Sometimes the best way to go is the simplest.
By SAM COOK
DULUTH NEWS TRIBUNE
IN THE BOUNDARY WATERS CANOE AREA WILDERNESS, Ontario, Canada -- As soon as Kelly Murphy's 13-dog team left camp Wednesday morning, we could see it was going to be a long day. The new snow hit the top of our mukluks, and it had been drifted by the wind. No trace remained of the trail we had made coming in for a couple of days of camping on Little Knife Lake. We were 18 miles from our landing at Moose Lake, near Ely, and we were scheduled to come out of the woods that day. Our sled was loaded with camping gear. The dogs were fresh, but they plodded to a halt just 200 yards from camp. Panting hard, they looked over their shoulders as if to say, "We're giving it our best, boss. Try something else."
Understood the dogs
Murphy knew what that meant.
"Maybe we won't make it home tonight," he said.
Going into any winter camping trip you know that conditions could modify your travel plans and possibly your exit date. You try to be ready for adversity, then just make the best of things. Murphy has seen all kinds of weather in his 17 years as a mushing guide. "Last Tuesday, on our way to Ottertrack (Lake), it was 15 below zero with a 30 mph wind," Murphy said this past week. "We traveled the whole distance in a ground blizzard.
"There are times in the spring when it's 50 above zero and raining. All the snow melts, and the lake fills up with water. The dog dishes float off to another bay."
On Wednesday, Murphy stopped the team within a mile.
"Time to dig out the snowshoes," he said.
We would spend the next 15 miles trading off, snowshoeing ahead of the team to break open a trail. It's been done before. The snowshoer shuffles ahead. The musher holds the dogs at rest, letting them go ahead when there's about a quarter-mile of trail broken.

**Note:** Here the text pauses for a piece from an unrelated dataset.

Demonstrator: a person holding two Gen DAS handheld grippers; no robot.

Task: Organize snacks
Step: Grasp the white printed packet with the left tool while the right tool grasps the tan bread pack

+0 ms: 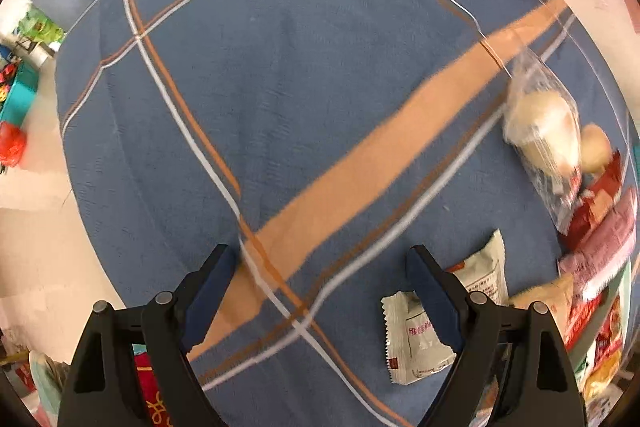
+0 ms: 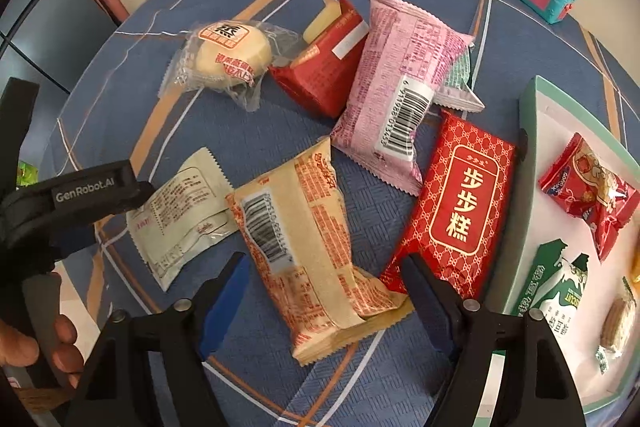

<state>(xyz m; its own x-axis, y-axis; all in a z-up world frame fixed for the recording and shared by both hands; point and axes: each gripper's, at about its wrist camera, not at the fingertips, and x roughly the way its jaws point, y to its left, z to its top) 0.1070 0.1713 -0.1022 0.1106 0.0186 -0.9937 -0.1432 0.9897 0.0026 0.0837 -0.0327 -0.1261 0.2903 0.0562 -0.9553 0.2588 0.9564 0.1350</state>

Breaking trail on this 15-degree day was warm work. You'd heat up, peel a layer, shuck a cap. It felt good. Back on the sled, you'd cool down fast and try not to freeze until you could begin snowshoeing again.
Path veered off
Morning slipped away. We worked down the long sweep of Knife Lake. We saw a couple of campers on Vera, but they'd come in the day before us, and their trail was drifted in, too. We thought we had caught a break on Ensign Lake when we hit the trail of other winter campers. But within a quarter-mile, their path veered off for a different lake. Dusk caught us later on Ensign. If we were going to spend another night out, we'd need to camp by about 4 p.m. to allow time for making firewood. We stopped at a possible camp, but Murphy had a different idea.
"What would you think of going on in?" he asked.
We both felt good. We were well-fed. We had plenty of water. We decided to keep moving, to snowshoe into the night.
Part of the reason I love traveling in remote country is that you regain a true perspective on where you fit in the universe. It takes a lot to stymie a team of strong dogs with big hearts, but this snow had done it. Now, we were relying on one of the most primitive yet effective modes of locomotion to get out of the woods -- a few pieces of white ash lashed with rawhide.
Found the trail
It worked beautifully. We found a trail on Moose Lake, and little Star, a 45-pound racing dog, led us toward the landing. He wasn't the only star out. Constellations spangled the sky, which seemed to hang just over the tallest pines. The temperature had dropped below zero, and the dogs ran beneath a fog of their own breath.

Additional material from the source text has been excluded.